EXERCISE DATA ▸
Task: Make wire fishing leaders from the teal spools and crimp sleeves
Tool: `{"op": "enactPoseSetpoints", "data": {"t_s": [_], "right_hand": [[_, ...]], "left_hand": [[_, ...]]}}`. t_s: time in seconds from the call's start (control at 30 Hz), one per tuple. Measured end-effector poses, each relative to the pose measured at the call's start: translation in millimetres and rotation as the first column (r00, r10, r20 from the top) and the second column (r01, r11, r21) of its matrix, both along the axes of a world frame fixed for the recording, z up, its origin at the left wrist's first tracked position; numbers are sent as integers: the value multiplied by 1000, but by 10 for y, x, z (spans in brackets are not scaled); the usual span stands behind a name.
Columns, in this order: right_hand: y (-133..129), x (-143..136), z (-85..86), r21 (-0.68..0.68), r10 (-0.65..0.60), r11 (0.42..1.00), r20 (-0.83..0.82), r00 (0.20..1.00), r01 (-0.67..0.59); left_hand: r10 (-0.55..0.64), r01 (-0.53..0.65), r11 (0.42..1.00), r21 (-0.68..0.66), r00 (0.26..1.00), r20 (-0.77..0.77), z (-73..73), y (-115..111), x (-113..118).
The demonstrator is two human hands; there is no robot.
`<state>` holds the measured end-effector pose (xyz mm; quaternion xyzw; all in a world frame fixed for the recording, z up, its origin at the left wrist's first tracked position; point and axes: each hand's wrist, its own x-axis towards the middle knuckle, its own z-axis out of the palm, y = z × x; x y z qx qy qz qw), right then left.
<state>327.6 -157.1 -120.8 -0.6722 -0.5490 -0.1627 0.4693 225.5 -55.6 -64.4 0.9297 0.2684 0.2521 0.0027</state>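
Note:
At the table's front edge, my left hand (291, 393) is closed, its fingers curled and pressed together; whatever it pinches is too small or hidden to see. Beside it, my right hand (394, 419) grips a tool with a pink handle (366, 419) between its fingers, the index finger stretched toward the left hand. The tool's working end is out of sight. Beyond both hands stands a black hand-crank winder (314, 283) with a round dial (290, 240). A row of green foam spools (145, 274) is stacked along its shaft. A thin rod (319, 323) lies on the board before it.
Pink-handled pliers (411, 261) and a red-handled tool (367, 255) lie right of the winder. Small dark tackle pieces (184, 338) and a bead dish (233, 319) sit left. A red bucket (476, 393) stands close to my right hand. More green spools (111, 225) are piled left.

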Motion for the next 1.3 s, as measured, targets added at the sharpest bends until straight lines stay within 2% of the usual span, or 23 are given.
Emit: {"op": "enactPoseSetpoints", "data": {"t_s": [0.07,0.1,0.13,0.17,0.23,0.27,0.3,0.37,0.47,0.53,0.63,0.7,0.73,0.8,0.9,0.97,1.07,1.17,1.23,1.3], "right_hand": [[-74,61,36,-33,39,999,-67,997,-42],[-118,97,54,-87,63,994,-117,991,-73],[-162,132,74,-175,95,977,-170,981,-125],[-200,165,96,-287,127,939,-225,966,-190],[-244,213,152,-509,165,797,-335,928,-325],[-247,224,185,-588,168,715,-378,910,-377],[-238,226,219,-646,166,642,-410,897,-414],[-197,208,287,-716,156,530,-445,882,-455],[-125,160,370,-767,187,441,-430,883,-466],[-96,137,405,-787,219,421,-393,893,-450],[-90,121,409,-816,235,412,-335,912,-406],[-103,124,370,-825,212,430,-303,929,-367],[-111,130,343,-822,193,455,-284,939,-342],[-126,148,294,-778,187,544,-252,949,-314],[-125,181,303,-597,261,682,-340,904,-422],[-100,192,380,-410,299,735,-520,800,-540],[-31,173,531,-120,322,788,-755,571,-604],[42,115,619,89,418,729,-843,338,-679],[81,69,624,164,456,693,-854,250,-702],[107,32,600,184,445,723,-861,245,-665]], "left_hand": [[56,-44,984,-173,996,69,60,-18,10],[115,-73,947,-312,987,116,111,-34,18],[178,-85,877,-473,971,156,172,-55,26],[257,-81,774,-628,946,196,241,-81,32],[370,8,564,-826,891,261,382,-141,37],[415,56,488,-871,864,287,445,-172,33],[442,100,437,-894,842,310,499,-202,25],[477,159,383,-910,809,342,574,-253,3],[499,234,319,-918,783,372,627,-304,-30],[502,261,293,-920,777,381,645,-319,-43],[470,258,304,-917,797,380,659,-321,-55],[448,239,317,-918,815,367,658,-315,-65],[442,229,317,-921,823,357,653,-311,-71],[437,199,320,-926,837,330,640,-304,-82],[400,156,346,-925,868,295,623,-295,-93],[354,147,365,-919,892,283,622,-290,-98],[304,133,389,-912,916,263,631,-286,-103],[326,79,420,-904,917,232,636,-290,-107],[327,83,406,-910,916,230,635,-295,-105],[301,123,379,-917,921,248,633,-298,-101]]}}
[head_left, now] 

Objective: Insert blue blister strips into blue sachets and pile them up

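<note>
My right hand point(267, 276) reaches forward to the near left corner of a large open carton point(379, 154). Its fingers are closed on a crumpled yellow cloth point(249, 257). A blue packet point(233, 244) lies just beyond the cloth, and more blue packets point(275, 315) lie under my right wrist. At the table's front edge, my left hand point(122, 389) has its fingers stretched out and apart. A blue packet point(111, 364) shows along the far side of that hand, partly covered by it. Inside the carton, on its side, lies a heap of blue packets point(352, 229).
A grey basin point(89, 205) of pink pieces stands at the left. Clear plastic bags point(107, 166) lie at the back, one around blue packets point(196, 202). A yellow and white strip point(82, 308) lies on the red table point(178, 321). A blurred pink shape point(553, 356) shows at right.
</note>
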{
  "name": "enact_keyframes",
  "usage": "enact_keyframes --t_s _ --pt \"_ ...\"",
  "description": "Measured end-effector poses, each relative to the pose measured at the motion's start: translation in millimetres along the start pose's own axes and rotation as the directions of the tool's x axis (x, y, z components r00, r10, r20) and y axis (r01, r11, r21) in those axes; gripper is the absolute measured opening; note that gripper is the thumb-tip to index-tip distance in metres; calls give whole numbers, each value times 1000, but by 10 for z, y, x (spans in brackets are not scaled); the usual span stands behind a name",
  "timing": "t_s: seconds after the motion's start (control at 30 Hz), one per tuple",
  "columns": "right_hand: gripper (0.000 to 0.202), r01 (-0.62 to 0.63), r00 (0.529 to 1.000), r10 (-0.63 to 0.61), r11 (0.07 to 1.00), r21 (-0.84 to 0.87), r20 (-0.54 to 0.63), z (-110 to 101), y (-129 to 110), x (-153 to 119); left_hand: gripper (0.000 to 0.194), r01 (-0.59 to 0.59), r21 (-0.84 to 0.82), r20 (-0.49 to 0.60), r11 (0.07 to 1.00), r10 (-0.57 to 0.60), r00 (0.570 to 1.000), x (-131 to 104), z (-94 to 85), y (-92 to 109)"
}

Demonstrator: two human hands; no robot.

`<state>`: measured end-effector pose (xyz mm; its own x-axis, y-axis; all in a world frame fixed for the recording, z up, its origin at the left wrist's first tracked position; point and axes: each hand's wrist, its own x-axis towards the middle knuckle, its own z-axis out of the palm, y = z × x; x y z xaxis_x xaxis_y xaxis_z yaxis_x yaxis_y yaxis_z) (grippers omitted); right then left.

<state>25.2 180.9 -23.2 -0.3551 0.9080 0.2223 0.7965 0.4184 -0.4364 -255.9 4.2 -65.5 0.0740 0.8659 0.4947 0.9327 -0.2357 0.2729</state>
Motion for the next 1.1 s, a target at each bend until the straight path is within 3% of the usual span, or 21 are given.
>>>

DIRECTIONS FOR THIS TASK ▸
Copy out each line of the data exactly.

YOUR SOLUTION ▸
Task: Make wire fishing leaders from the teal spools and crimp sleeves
Tool: `{"op": "enactPoseSetpoints", "data": {"t_s": [_], "right_hand": [[_, ...]], "left_hand": [[_, ...]]}}`. t_s: time in seconds from the call's start (control at 30 Hz), one per tuple. Measured end-effector poses, each relative to the pose measured at the call's start: translation in millimetres and rotation as the first column (r00, r10, r20 from the top) and the second column (r01, r11, r21) of its matrix, both along the axes of a world frame fixed for the recording, z up, its origin at the left wrist's first tracked position; numbers are sent as integers: the value multiplied by 1000, but by 10 for y, x, z (spans in brackets are not scaled); the usual span stands behind a name.
Columns, in this order: right_hand: y (-133..129), x (-143..136), z (-85..86), r21 (-0.68..0.68), r10 (-0.65..0.60), r11 (0.42..1.00), r20 (-0.83..0.82), r00 (0.20..1.00), r01 (-0.67..0.59); left_hand: r10 (-0.55..0.64), r01 (-0.53..0.65), r11 (0.42..1.00), r21 (-0.68..0.66), r00 (0.26..1.00), r20 (-0.77..0.77), z (-73..73), y (-115..111), x (-113..118).
The demonstrator is two human hands; there is no robot.
`<state>` holds the measured end-effector pose (xyz mm; quaternion xyzw; all in a world frame fixed for the recording, z up, its origin at the left wrist's first tracked position; point and axes: each hand's wrist, its own x-axis towards the middle knuckle, its own z-axis out of the palm, y = z × x; x y z qx qy qz qw), right then left.
<state>327.6 -157.1 -120.8 -0.6722 -0.5490 -0.1627 0.4693 225.5 -55.6 -64.4 0.9297 0.2684 0.2521 0.0027</state>
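Note:
At the table's front edge, my left hand (291, 393) is closed, its fingers curled and pressed together; whatever it pinches is too small or hidden to see. Beside it, my right hand (394, 419) grips a tool with a pink handle (366, 419) between its fingers, the index finger stretched toward the left hand. The tool's working end is out of sight. Beyond both hands stands a black hand-crank winder (314, 283) with a round dial (290, 240). A row of green foam spools (145, 274) is stacked along its shaft. A thin rod (319, 323) lies on the board before it.
Pink-handled pliers (411, 261) and a red-handled tool (367, 255) lie right of the winder. Small dark tackle pieces (184, 338) and a bead dish (233, 319) sit left. A red bucket (476, 393) stands close to my right hand. More green spools (111, 225) are piled left.
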
Motion for the next 1.3 s, as measured, targets added at the sharpest bends until straight lines stay within 2% of the usual span, or 23 are given.
Emit: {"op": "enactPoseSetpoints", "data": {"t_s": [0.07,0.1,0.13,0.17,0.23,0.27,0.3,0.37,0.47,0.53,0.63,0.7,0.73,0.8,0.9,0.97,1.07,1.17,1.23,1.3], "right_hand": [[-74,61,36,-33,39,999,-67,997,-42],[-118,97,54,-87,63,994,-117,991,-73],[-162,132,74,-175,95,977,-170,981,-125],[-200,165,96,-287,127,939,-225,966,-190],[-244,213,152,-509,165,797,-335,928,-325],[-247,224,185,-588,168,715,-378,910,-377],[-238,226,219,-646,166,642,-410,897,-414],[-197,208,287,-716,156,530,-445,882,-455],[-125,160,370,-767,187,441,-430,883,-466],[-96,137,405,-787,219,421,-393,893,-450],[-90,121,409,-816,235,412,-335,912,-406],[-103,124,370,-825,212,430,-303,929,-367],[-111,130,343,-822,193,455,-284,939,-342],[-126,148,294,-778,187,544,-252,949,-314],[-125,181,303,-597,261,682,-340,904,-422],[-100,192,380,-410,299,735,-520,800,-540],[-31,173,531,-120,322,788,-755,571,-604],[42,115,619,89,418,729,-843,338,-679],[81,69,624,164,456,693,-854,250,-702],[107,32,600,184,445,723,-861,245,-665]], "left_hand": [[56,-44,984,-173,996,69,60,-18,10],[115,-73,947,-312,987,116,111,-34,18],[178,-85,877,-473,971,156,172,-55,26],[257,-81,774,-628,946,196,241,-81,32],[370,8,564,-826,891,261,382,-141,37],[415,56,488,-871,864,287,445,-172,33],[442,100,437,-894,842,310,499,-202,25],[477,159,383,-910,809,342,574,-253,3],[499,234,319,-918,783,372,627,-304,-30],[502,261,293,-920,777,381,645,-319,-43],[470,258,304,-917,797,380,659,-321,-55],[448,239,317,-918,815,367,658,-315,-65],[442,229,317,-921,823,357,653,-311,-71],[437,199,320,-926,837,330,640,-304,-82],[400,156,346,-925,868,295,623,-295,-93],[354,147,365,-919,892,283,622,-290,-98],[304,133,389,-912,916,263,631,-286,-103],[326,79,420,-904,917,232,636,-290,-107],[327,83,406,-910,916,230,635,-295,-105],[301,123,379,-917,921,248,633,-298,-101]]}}
[head_left, now] 

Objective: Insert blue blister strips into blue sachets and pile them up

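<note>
My right hand point(267, 276) reaches forward to the near left corner of a large open carton point(379, 154). Its fingers are closed on a crumpled yellow cloth point(249, 257). A blue packet point(233, 244) lies just beyond the cloth, and more blue packets point(275, 315) lie under my right wrist. At the table's front edge, my left hand point(122, 389) has its fingers stretched out and apart. A blue packet point(111, 364) shows along the far side of that hand, partly covered by it. Inside the carton, on its side, lies a heap of blue packets point(352, 229).
A grey basin point(89, 205) of pink pieces stands at the left. Clear plastic bags point(107, 166) lie at the back, one around blue packets point(196, 202). A yellow and white strip point(82, 308) lies on the red table point(178, 321). A blurred pink shape point(553, 356) shows at right.
</note>
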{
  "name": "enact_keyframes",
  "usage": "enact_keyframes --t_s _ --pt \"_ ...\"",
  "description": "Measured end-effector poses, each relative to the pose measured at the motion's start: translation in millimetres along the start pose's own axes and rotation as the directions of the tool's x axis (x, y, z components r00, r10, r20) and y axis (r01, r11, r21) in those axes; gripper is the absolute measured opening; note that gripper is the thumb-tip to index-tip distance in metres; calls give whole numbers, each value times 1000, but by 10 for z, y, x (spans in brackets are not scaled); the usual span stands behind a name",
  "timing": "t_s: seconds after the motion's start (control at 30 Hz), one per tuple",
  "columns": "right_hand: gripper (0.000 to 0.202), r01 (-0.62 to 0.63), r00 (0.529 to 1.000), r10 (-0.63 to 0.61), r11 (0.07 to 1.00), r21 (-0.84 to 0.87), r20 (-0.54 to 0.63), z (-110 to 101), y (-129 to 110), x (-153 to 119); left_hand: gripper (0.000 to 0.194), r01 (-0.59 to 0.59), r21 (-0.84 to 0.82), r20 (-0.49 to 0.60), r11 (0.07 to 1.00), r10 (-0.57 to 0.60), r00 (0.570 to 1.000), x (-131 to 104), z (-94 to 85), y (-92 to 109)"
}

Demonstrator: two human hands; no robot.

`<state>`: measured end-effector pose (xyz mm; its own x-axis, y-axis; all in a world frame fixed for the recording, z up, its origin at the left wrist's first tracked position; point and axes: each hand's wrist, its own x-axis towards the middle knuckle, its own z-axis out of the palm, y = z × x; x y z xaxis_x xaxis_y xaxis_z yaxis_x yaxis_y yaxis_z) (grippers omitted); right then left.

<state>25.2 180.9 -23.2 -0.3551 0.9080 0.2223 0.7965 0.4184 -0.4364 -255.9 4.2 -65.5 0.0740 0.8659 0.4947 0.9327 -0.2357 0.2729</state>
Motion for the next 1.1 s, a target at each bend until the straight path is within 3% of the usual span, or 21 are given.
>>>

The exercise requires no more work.